Under the new rules, exchanges are now permitted to sell digital assets only to cover operational costs and legitimate expenses. Critically, these sales are explicitly prohibited from taking place on the exchange’s own trading platform.


This restriction mandates that any necessary liquidation must be conducted through external, transparent channels, thereby creating a necessary distance between the exchange's operational needs and the platform’s active trading environment.
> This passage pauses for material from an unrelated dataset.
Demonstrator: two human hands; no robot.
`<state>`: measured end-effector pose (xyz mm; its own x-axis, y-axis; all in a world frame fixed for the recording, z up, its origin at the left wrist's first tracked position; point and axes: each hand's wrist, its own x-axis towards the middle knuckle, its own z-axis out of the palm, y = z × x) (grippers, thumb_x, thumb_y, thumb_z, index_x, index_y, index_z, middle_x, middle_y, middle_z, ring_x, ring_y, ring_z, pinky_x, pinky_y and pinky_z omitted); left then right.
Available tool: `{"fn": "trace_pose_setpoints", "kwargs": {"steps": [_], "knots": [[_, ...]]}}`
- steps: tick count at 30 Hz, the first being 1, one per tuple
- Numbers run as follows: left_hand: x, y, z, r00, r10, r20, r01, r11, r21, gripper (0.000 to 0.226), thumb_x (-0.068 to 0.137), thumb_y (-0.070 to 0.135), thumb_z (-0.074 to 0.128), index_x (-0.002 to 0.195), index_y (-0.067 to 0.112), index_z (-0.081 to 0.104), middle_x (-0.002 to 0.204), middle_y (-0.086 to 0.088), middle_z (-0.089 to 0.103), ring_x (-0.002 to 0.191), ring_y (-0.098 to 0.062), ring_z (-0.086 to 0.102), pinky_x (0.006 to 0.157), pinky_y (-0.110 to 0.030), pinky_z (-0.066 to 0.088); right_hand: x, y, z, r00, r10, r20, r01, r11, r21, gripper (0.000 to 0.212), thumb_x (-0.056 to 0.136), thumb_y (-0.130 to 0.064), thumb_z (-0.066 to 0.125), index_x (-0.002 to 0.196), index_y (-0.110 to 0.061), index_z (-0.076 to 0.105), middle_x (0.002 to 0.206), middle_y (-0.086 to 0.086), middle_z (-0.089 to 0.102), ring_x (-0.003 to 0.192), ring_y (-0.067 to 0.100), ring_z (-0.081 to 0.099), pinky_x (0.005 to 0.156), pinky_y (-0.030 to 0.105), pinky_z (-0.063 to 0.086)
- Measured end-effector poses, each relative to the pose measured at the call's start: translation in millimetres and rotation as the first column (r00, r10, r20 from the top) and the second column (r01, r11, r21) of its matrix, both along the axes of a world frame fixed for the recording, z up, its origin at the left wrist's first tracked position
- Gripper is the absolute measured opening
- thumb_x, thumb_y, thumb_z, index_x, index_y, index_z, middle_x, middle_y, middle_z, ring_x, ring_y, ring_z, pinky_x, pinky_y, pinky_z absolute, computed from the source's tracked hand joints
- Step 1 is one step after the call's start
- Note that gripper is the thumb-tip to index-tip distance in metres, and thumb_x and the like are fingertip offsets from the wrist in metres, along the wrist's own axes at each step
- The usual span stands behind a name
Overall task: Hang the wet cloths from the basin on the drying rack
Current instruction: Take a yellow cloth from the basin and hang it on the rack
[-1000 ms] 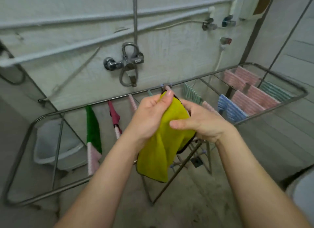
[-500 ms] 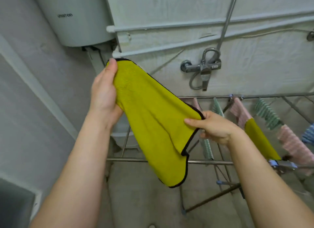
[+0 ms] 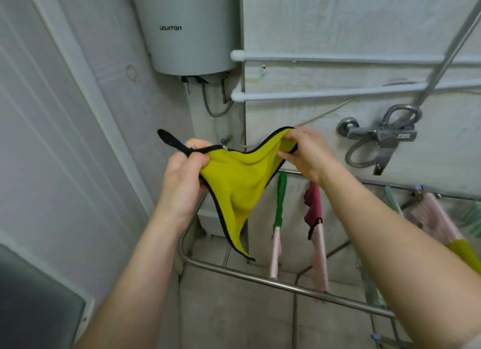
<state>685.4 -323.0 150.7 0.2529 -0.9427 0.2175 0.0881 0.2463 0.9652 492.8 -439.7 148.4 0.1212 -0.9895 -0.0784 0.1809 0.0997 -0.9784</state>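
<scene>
A yellow cloth (image 3: 235, 189) with black trim and a black hanging loop is stretched between both hands above the left end of the metal drying rack (image 3: 273, 283). My left hand (image 3: 183, 171) pinches the corner by the loop. The opposite top corner is held by my right hand (image 3: 305, 153). The cloth sags in the middle and its lower tip hangs just above the rack's front bar. On the rack hang a green cloth (image 3: 280, 200), a dark red cloth (image 3: 313, 205), pink cloths (image 3: 437, 218) and another yellow cloth (image 3: 466, 252). The basin is out of view.
A grey water heater (image 3: 187, 28) is mounted on the wall above. White pipes (image 3: 338, 93) run along the wall, with a metal shower mixer (image 3: 380, 135) at right. A white door panel (image 3: 52, 140) fills the left side. The floor below is tiled.
The view has swung left along the rack. The cloth went from bunched, to held out diagonally, to stretched level by two top corners; my left hand has dropped lower.
</scene>
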Motion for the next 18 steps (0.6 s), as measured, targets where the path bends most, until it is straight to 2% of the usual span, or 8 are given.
{"fn": "trace_pose_setpoints", "kwargs": {"steps": [3,6,8,10,12,15,16,18], "knots": [[8,-7,-22,0.98,-0.038,0.196,0.025,0.997,0.068,0.028,0.088,-0.006,0.04,0.077,0.016,0.052,0.075,-0.012,0.05,0.056,-0.007,0.052,0.048,-0.023,0.046,21,-24,-18,0.997,0.024,-0.079,-0.021,0.999,0.032,0.028,0.092,0.0,0.046,0.069,-0.012,0.055,0.071,0.002,0.055,0.074,0.013,0.055,0.082,0.03,0.053],[7,-11,-54,0.926,-0.177,0.335,0.132,0.98,0.151,0.022,0.089,-0.005,0.042,0.085,0.015,0.05,0.069,-0.001,0.052,0.062,-0.014,0.054,0.051,-0.028,0.051,30,-44,-46,0.983,0.052,-0.176,-0.045,0.998,0.04,0.031,0.09,0.003,0.046,0.064,-0.013,0.054,0.068,0.003,0.054,0.071,0.014,0.053,0.081,0.033,0.052],[8,-14,-73,0.885,-0.237,0.4,0.167,0.965,0.202,0.022,0.088,0.0,0.044,0.088,0.022,0.05,0.073,-0.008,0.055,0.065,-0.018,0.055,0.055,-0.029,0.052,32,-55,-67,0.952,0.084,-0.296,-0.077,0.996,0.035,0.025,0.09,0.003,0.048,0.073,-0.01,0.06,0.075,0.008,0.058,0.073,0.019,0.055,0.076,0.033,0.05],[9,-17,-89,0.857,-0.288,0.427,0.199,0.95,0.24,0.032,0.09,0.0,0.041,0.097,0.03,0.048,0.082,-0.016,0.058,0.069,-0.028,0.057,0.06,-0.03,0.053,31,-66,-89,0.884,0.106,-0.456,-0.12,0.993,-0.001,0.018,0.09,0.001,0.051,0.086,-0.007,0.066,0.084,0.012,0.061,0.079,0.023,0.056,0.075,0.034,0.047],[12,-18,-104,0.824,-0.36,0.437,0.259,0.926,0.275,0.048,0.093,-0.004,0.037,0.111,0.04,0.046,0.094,-0.013,0.062,0.078,-0.037,0.06,0.066,-0.035,0.057,33,-78,-109,0.798,0.105,-0.593,-0.174,0.983,-0.059,0.016,0.088,0.0,0.054,0.087,-0.009,0.067,0.082,0.01,0.061,0.078,0.022,0.056,0.073,0.03,0.044],[24,-22,-127,0.77,-0.461,0.442,0.312,0.875,0.369,0.068,0.093,-0.011,0.032,0.116,0.048,0.056,0.122,0.014,0.057,0.098,-0.02,0.064,0.078,-0.042,0.058,41,-92,-127,0.677,0.05,-0.735,-0.221,0.966,-0.137,0.013,0.086,-0.004,0.06,0.088,-0.014,0.068,0.083,0.005,0.062,0.08,0.018,0.056,0.071,0.024,0.04],[28,-22,-134,0.77,-0.464,0.438,0.298,0.869,0.395,0.069,0.093,-0.012,0.03,0.113,0.047,0.061,0.126,0.015,0.054,0.102,-0.016,0.063,0.08,-0.042,0.057,46,-97,-129,0.646,0.026,-0.763,-0.22,0.963,-0.154,0.011,0.086,-0.006,0.062,0.09,-0.013,0.069,0.084,0.005,0.063,0.082,0.018,0.056,0.071,0.024,0.04],[35,-22,-145,0.847,-0.411,0.339,0.248,0.867,0.432,0.064,0.095,-0.011,0.03,0.109,0.041,0.064,0.129,0.008,0.052,0.103,-0.014,0.063,0.08,-0.037,0.058,57,-104,-134,0.6,-0.006,-0.8,-0.226,0.958,-0.177,0.009,0.086,-0.01,0.064,0.093,-0.01,0.069,0.089,0.01,0.067,0.085,0.023,0.06,0.07,0.025,0.04]]}}
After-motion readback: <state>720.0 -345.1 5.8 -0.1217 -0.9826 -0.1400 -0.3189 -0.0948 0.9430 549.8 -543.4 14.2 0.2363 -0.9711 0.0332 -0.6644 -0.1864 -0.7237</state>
The fundamental educational rationale behind this policy is to prevent conflicts of interest.

When an exchange trades its own assets on its own venue, it possesses privileged insight into order flows and liquidity, which could potentially be exploited to the detriment of retail traders and overall market fairness. This move signals a growing commitment by regulators to ensure a level playing field and boost public confidence in the digital asset market's structure.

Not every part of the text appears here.